Say "no", while nodding your head "yes." The headline data portrays what looks like a strong economy, or at least it did until late. Those numbers were in contrast to what you see and hear around you on an anecdotal basis. Then the BLS BED report wiped out almost half of the jobs created that the BLS had reported in 2023 as Non-Farm Payrolls. I've read Peter Tchir's T-Report for Academy Securities this weekend. He attributes a rough 60% of 2023 "job creation" to the BLS "birth-death model." Yikes.
So, this weaker economy was just sitting there under our noses, and we foolishly chose to just go along with what we were told? Seems like it. There are those still sipping the Kool-Aid. The Atlanta Fed's GDPNow model for the second quarter is currently showing growth of what I see as an absolutely absurd 4.2% (q/q, SAAR) pace.
Among other regional Fed districts running real-time GDP models for the second quarter, St. Louis is at growth of 2.37%, New York is at 2.23%, and Cleveland is at 0.71%. New York and St. Louis are pretty close to what I currently see. Readers should be cognizant that the St. Louis model has easily been the most accurate of late.
Rearview Macro
The major to mid-major equity indexes closed out the week deeply into the green on Friday. That said, both volume and breadth were less than impressive. Yields moved more or less sideways, testing both ends of a well-worn range. As the week expired, the US Ten Year Note paid 4.5%, as the Two Year paid 4.88%. The macro calendar was thin last week, and what we did see was sloppy.

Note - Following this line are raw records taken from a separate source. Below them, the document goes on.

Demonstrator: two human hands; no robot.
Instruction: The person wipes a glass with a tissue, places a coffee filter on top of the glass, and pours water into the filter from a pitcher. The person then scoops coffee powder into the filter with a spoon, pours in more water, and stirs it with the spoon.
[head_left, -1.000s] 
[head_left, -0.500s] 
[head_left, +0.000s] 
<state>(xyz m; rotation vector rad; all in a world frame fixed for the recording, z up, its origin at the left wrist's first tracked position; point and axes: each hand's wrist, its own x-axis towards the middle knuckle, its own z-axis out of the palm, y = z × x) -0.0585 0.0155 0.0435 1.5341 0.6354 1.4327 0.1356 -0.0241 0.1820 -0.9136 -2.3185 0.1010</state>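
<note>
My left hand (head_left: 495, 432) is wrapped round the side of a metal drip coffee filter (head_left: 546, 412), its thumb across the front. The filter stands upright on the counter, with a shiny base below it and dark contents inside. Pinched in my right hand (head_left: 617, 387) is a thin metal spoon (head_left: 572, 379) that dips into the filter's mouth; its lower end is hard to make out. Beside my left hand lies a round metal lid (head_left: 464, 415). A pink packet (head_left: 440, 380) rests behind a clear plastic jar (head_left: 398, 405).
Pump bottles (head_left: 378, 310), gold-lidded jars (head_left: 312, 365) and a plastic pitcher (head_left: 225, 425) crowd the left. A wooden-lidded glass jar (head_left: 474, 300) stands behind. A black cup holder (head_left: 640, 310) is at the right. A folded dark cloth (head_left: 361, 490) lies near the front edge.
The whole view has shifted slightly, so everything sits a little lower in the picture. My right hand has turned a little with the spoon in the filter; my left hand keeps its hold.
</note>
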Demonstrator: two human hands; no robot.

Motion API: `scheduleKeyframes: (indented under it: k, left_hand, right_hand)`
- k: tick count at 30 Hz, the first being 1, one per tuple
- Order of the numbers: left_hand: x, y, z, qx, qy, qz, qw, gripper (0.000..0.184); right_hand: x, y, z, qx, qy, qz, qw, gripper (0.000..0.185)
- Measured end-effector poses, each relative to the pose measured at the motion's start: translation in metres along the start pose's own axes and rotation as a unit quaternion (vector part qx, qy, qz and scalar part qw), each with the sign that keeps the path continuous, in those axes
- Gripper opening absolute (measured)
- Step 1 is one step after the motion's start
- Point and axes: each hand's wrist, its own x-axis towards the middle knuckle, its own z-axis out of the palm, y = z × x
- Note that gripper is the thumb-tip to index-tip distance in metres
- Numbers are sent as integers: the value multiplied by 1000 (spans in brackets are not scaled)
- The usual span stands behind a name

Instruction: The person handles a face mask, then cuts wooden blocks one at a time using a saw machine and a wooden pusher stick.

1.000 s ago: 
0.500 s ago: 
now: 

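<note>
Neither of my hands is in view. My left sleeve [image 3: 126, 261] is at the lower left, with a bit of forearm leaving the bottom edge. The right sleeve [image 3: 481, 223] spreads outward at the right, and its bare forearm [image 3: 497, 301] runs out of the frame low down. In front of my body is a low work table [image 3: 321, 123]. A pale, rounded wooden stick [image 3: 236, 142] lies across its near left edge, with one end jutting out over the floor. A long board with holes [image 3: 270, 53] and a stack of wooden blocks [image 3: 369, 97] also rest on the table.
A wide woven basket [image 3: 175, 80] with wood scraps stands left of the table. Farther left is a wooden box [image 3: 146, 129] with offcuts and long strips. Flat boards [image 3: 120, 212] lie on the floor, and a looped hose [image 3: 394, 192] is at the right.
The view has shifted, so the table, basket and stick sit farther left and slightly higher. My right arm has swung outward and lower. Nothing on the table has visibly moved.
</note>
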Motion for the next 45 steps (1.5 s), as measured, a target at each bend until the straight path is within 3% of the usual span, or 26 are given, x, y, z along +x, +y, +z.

The extension of consumer credit slowed in March as consumers pulled back on the use of revolving credit, wholesale inventory building for March contracted sharply, as a so-so auction of new US Ten Year paper was followed by a quite strong auction of US Thirty Year Notes.
Fed speakers were not really out in force, but those who were, really just recited what has become Fed mantra of late. Rates will be higher for longer. The fight against inflation goes on as long as those on the committee are not quite confident that inflation has been tamed and then returned to Pandora's box. As long as the economy "remains " strong.
What if labor markets have been less robust than we thought for more than a year now, and we were using faulty data? Crickets. Guess we'll just continue to go with the most optimistic data available in all circumstances and pretend that nobody out there is facing labor, food or shelter insecurity. The truth can be so darned unpleasant.
The most interesting slice of macro was released on Friday. The University of Michigan published the results of their April consumer sentiment and inflation expectations survey. Uh-oh. The headline number for consumer sentiment made like the Conference Board's April survey for Consumer Confidence and plummeted.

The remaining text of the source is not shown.